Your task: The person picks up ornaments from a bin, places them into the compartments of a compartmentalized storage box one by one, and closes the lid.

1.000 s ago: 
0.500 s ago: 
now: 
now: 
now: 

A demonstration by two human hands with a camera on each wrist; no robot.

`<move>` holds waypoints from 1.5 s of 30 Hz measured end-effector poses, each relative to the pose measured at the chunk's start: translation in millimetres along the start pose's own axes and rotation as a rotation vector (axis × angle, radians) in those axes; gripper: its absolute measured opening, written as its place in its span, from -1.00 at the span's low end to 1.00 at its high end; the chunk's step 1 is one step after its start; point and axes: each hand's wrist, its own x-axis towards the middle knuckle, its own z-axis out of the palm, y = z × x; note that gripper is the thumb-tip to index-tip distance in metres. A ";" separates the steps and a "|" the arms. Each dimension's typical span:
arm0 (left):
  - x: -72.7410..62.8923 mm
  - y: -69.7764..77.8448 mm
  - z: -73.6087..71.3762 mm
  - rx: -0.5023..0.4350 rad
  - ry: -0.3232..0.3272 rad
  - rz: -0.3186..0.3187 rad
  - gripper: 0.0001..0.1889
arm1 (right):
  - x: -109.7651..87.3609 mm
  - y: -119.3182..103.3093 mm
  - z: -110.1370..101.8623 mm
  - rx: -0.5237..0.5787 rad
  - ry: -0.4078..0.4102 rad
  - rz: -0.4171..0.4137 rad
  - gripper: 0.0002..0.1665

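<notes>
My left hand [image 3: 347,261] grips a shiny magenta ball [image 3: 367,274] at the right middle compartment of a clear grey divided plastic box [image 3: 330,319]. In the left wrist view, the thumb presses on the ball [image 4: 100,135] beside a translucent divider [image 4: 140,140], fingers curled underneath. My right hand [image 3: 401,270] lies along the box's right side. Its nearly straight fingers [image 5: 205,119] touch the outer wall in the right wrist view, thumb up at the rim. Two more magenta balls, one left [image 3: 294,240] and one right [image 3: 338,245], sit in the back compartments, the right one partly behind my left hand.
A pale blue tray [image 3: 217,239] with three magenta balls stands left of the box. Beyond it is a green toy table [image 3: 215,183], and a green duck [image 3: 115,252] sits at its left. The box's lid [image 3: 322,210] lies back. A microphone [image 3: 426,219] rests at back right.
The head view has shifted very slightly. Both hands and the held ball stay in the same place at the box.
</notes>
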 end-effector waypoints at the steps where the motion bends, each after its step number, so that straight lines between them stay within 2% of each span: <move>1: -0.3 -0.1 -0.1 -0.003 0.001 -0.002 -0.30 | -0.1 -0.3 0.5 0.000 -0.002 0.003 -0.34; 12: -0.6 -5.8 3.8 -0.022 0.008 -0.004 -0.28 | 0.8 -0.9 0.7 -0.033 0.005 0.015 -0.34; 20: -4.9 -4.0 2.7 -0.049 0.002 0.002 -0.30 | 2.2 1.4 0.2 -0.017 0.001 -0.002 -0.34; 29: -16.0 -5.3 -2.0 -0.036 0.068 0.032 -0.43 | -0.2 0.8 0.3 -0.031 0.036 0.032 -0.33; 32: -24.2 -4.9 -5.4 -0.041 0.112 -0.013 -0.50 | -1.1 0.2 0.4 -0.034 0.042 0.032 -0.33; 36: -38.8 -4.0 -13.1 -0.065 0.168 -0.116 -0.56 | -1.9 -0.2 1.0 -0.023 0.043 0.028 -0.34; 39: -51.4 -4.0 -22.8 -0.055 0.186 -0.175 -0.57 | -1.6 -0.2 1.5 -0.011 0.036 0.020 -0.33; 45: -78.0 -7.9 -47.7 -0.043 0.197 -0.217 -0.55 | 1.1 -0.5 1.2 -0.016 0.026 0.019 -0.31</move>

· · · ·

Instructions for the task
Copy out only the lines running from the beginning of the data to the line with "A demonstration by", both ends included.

Result of the exercise
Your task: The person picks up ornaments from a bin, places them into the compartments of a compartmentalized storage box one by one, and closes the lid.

1.000 s ago: 
0.500 s ago: 
now: 
now: 
now: 

A demonstration by two human hands with a camera on each wrist; no robot.

With this, the answer is complete.